What the task requires: What you give back from the listing below should be an exact copy of the lines from the one with "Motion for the" down to the one with "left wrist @", and it should contain no pictures.

Exercise data:
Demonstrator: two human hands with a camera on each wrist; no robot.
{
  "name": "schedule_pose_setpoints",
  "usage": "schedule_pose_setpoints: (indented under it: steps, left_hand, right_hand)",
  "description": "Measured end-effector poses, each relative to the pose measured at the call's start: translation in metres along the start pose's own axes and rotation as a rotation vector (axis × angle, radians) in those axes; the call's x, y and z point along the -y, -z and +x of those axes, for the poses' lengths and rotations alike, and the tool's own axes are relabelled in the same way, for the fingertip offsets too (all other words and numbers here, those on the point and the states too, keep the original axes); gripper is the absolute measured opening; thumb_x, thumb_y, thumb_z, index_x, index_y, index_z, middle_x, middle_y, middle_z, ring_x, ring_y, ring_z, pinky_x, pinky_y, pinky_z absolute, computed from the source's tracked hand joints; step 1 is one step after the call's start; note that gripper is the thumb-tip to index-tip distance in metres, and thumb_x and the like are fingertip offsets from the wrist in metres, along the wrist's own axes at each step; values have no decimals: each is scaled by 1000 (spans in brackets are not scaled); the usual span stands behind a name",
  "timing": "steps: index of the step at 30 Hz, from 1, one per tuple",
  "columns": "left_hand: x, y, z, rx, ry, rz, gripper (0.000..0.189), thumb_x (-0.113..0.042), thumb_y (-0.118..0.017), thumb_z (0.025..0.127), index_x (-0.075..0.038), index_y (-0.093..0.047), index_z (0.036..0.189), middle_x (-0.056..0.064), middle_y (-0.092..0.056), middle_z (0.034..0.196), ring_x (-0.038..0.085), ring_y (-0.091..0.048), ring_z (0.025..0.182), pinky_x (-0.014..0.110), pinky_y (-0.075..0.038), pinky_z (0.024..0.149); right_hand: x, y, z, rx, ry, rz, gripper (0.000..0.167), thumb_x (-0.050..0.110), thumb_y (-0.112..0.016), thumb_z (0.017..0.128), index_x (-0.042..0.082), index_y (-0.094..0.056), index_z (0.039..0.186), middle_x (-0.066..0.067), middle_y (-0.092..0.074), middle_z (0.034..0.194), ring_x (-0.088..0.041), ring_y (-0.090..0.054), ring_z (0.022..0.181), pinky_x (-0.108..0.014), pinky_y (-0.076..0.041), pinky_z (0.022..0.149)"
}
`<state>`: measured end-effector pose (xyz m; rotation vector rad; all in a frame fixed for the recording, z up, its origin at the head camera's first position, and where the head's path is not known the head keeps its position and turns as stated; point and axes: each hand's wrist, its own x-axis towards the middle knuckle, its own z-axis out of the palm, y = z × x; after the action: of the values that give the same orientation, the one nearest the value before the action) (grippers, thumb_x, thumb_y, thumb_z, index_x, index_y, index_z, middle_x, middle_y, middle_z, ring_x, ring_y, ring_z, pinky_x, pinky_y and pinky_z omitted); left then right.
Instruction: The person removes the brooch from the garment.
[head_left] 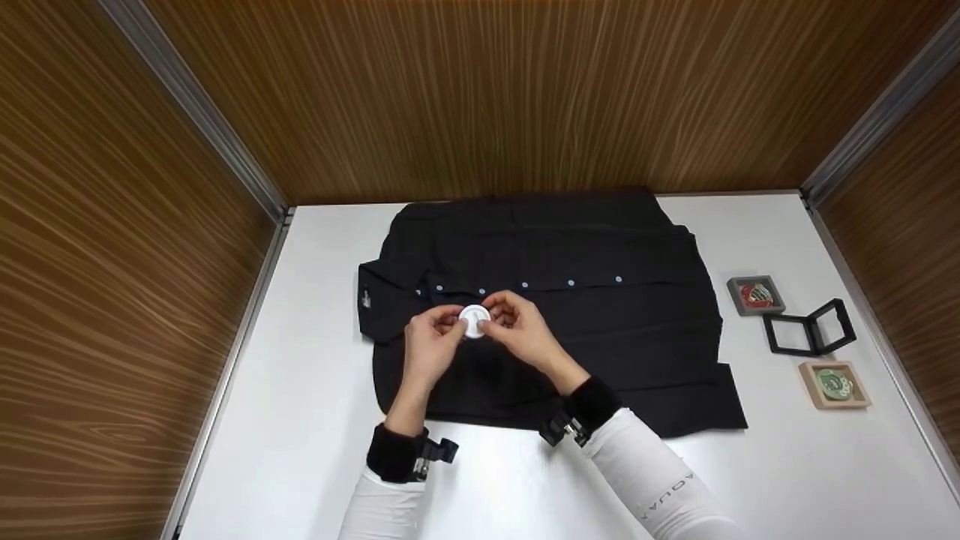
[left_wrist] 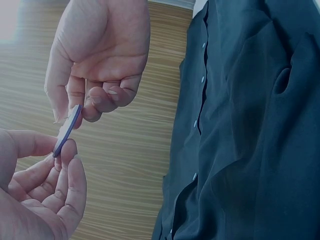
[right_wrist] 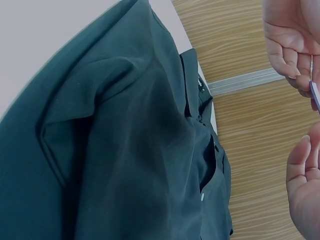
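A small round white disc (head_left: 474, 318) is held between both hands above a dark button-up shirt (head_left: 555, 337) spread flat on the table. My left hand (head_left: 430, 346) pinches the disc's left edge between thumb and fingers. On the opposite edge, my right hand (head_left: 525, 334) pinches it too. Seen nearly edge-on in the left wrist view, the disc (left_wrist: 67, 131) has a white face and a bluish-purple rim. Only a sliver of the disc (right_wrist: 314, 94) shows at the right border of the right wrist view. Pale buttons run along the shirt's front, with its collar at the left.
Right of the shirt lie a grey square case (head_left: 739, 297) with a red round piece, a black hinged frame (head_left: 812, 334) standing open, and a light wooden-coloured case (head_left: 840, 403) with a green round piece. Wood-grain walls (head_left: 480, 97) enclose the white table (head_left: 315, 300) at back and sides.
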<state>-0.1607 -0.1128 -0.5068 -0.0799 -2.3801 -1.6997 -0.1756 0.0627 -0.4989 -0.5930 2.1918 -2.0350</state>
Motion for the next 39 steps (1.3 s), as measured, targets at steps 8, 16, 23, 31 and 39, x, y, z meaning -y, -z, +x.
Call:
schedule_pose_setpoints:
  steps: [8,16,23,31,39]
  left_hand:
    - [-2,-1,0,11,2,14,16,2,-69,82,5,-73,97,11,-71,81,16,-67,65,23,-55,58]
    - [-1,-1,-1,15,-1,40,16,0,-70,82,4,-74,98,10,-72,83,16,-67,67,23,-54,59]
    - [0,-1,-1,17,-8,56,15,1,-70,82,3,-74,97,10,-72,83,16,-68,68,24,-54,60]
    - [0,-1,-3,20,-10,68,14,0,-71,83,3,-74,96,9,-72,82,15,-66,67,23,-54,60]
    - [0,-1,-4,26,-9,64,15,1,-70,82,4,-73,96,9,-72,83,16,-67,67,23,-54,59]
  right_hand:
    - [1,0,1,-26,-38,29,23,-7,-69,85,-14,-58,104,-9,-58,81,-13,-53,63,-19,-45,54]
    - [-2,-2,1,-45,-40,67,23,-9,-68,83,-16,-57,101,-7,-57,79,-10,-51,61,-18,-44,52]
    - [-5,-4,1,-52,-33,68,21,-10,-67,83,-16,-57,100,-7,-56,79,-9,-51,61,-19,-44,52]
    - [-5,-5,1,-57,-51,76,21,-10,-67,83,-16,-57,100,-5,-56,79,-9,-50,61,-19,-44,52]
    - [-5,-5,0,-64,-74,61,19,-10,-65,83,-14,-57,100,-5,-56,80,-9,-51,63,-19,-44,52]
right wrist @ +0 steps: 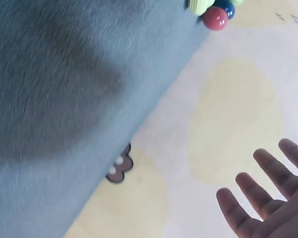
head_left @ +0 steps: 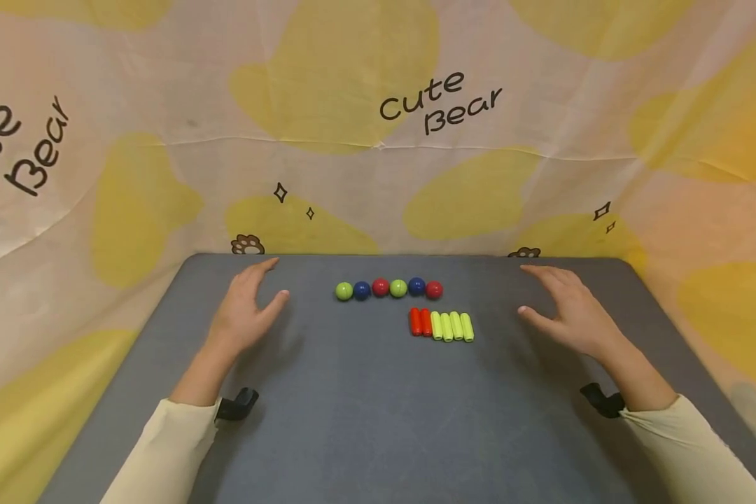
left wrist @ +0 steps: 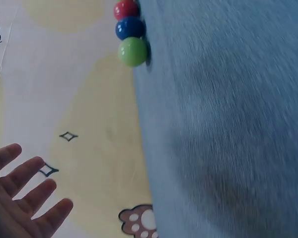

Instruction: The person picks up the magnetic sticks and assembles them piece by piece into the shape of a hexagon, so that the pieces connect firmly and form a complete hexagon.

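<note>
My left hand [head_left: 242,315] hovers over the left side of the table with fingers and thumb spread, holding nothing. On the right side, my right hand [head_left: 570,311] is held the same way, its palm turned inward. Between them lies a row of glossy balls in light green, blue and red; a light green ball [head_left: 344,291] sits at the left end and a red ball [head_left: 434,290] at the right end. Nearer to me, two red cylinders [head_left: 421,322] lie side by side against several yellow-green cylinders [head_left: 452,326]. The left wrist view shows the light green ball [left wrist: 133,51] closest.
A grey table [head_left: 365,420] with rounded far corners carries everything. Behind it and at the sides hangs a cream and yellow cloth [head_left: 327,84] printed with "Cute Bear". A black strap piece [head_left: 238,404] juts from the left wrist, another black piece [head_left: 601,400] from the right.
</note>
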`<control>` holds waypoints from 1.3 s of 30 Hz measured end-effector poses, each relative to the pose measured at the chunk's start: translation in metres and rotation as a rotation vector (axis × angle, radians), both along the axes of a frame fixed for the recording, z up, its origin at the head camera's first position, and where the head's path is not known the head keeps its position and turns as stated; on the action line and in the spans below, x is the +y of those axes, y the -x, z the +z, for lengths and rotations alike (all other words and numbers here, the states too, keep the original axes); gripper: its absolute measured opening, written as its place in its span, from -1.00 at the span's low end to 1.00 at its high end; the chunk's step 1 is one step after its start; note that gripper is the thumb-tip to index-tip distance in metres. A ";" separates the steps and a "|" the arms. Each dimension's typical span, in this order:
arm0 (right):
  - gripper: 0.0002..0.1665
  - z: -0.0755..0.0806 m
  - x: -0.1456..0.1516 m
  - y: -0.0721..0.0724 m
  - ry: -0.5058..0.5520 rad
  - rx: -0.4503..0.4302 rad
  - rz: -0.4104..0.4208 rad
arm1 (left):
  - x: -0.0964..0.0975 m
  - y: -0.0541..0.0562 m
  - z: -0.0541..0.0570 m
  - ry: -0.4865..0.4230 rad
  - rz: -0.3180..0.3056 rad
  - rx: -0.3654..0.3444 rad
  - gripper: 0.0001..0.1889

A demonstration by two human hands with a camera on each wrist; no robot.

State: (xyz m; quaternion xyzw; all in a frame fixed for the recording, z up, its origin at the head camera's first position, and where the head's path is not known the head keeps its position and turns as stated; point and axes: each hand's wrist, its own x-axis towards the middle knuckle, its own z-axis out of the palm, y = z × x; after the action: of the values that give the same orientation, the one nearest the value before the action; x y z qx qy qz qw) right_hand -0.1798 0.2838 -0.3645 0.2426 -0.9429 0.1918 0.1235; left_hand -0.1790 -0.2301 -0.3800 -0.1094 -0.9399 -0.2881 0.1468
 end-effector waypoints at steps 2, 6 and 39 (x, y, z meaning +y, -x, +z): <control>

Exercise answer:
Motion for the next 39 steps (1.3 s), as measured, targets at steps 8, 16, 23, 31 and 39, x, y, z meaning -y, -z, +x.
Call:
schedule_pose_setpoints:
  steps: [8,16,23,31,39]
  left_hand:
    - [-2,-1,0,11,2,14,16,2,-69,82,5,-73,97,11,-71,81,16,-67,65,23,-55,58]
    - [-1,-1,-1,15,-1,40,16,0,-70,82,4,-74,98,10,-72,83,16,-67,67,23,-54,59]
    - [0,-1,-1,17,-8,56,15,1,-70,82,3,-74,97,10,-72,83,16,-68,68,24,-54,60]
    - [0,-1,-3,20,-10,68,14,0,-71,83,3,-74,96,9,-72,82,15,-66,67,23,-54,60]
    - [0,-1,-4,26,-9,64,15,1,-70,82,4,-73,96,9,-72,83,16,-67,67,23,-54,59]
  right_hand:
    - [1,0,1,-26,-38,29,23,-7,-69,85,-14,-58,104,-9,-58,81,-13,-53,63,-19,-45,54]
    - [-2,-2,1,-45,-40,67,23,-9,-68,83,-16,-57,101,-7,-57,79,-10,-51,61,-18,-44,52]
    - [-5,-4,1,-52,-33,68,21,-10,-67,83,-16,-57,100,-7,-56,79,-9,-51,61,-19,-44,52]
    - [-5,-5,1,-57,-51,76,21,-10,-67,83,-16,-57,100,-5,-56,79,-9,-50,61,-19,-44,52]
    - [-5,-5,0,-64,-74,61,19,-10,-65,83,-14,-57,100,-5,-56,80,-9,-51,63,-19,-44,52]
right wrist @ +0 steps: 
head_left @ +0 steps: 
left wrist @ +0 steps: 

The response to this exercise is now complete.